======== Data excerpt
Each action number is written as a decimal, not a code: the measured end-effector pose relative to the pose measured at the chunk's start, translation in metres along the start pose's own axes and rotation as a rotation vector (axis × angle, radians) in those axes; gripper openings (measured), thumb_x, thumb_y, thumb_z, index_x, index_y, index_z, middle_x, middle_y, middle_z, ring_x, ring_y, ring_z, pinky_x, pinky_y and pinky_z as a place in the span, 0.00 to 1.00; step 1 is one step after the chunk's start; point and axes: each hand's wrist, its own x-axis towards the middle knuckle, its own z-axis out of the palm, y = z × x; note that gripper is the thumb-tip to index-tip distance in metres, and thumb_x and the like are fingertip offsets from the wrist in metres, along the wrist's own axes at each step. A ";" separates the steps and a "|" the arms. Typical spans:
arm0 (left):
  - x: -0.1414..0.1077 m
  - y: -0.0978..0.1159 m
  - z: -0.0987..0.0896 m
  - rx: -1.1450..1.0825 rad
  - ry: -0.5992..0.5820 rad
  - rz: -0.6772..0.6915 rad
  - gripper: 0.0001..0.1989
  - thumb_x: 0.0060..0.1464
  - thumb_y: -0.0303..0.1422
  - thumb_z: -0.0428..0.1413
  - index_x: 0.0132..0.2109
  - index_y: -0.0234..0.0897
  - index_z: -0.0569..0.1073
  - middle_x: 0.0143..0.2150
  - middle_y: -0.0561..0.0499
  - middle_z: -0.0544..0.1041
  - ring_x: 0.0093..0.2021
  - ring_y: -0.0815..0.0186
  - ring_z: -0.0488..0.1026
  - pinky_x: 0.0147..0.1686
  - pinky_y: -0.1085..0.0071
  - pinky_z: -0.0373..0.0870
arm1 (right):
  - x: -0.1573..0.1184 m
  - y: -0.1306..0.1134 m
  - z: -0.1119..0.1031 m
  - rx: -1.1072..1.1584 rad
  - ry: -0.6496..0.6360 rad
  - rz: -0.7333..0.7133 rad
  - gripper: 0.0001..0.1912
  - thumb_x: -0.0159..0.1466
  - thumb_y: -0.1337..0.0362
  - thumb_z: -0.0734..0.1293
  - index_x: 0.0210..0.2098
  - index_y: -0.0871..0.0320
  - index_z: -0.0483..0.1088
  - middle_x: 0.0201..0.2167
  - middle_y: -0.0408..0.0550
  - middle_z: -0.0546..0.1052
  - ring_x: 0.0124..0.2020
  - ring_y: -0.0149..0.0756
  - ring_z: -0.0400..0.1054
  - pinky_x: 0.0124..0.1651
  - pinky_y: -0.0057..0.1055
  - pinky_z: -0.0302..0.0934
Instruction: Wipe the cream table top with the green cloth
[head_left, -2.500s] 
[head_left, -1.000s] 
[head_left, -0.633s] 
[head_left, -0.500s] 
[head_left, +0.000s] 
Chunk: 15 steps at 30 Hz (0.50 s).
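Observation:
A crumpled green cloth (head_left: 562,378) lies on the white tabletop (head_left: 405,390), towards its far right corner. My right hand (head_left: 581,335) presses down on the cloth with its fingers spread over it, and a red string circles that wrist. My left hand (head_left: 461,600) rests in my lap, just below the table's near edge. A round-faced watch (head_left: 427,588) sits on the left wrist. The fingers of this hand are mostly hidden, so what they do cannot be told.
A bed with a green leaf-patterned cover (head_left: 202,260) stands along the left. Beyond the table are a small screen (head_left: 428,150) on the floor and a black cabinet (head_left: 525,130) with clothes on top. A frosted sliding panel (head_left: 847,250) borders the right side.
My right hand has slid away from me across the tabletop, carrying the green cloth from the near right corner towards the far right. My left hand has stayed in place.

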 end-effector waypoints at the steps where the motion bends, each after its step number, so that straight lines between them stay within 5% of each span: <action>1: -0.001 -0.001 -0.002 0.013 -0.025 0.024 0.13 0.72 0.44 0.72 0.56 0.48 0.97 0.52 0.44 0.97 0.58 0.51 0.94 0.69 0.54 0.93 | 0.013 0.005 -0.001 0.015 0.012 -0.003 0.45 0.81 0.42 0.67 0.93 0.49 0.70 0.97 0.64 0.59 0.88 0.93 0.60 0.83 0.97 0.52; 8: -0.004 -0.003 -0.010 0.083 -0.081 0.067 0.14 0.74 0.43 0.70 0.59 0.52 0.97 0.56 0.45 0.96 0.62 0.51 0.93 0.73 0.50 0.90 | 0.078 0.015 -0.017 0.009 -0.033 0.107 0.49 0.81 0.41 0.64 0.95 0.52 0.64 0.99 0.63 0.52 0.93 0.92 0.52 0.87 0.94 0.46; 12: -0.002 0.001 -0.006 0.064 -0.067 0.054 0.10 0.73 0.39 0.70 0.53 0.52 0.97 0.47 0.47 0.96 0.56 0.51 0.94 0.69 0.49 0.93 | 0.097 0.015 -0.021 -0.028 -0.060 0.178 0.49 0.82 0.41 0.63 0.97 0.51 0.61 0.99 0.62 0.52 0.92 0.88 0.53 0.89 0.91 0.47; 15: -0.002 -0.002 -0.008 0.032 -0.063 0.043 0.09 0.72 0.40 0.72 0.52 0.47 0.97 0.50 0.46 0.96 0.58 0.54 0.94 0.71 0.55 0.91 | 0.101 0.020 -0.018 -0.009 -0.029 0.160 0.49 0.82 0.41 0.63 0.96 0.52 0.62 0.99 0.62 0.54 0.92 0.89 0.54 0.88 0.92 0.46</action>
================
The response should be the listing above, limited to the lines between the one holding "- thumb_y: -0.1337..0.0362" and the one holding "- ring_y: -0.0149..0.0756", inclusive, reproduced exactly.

● Result of the exercise
  - thumb_y: -0.1337..0.0362
  - thumb_z: -0.0734..0.1293
  - index_x: 0.0210..0.2098
  - index_y: -0.0871..0.0320
  - index_z: -0.0483..0.1088
  - middle_x: 0.0201..0.2167
  - middle_y: -0.0408..0.0550
  - middle_z: -0.0546..0.1052
  - ring_x: 0.0124..0.2020
  - ring_y: -0.0149..0.0756

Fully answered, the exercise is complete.